> Collected data entries:
* * *

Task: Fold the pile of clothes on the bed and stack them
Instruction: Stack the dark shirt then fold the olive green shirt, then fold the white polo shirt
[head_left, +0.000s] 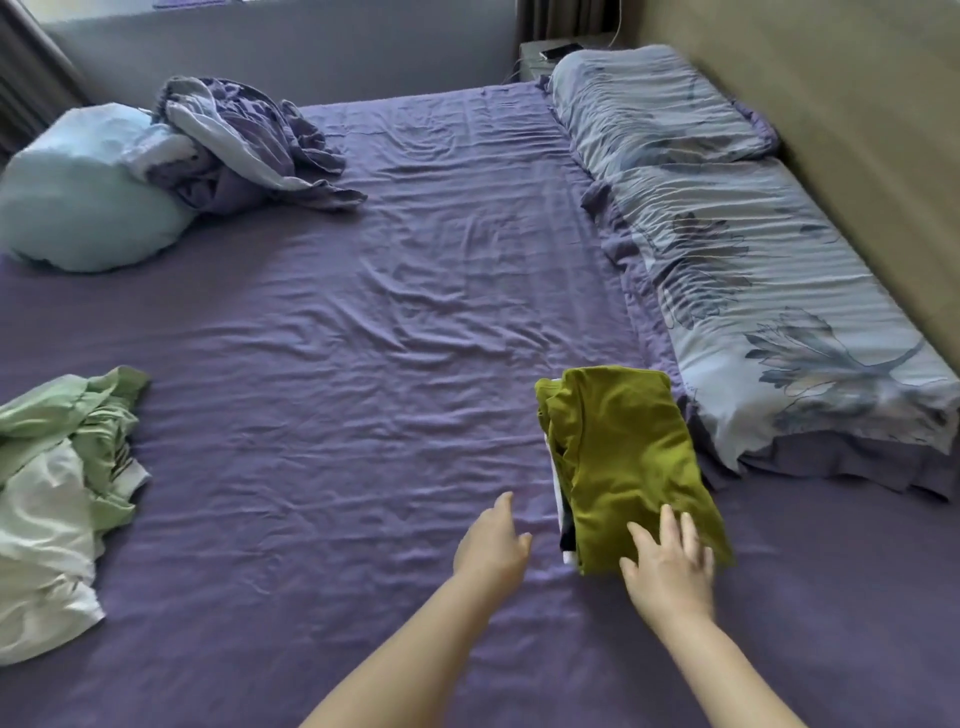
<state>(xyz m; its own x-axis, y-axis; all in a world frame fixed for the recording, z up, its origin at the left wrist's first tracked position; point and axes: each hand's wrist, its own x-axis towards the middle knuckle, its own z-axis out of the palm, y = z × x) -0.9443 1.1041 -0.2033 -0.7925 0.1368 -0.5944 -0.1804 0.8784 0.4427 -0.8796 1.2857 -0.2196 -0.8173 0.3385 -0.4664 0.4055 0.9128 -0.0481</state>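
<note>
A folded olive-green garment (628, 457) lies on top of a small stack on the purple bed sheet (363, 338); white and dark edges of other folded pieces show at the stack's left side. My right hand (667, 569) rests flat on the near corner of the olive garment, fingers straight. My left hand (491, 545) hovers just left of the stack above the sheet, fingers relaxed, holding nothing. An unfolded heap of light green and white clothes (62, 488) sits at the bed's left edge.
Two floral pillows (753, 270) line the right side along the headboard. A light blue pillow (78, 192) and a crumpled purple-and-white cover (249, 140) lie at the far left. A nightstand with a phone (561, 52) stands behind the bed.
</note>
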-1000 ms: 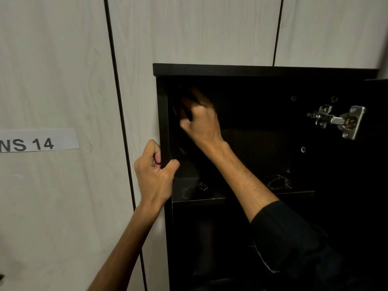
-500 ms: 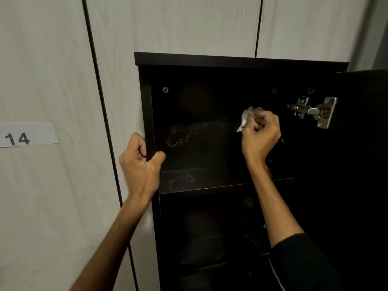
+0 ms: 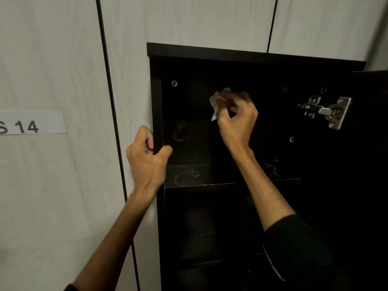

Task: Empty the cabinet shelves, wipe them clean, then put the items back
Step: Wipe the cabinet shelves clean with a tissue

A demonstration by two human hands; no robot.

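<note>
Black cabinet [image 3: 252, 53] open, top compartment holds no items, shelf [image 3: 199, 183] smudged. L hand [image 3: 147, 158] clamps cabinet's left edge. R hand [image 3: 235, 118] inside top compartment, fingers pinching white wipe [image 3: 216, 103] near back panel.

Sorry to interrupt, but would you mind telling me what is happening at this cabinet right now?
A person is wiping the inside of a black cabinet. The right hand holds a crumpled white wipe up in the top compartment, against or close to the back wall. The left hand grips the cabinet's left front edge. The shelf below shows smeared marks and nothing on it. The door stands open on the right, its metal hinge showing.
</note>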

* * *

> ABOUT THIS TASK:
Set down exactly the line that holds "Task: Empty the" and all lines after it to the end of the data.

> TASK ANSWER:
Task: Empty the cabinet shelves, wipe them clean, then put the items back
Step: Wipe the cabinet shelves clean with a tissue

A demonstration by two human hands; no robot.

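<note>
Black cabinet [image 3: 252, 53] open, top compartment holds no items, shelf [image 3: 199, 183] smudged. L hand [image 3: 147, 158] clamps cabinet's left edge. R hand [image 3: 235, 118] inside top compartment, fingers pinching white wipe [image 3: 216, 103] near back panel.

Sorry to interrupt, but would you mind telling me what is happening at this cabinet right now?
A person is wiping the inside of a black cabinet. The right hand holds a crumpled white wipe up in the top compartment, against or close to the back wall. The left hand grips the cabinet's left front edge. The shelf below shows smeared marks and nothing on it. The door stands open on the right, its metal hinge showing.
</note>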

No other output belongs with this exercise.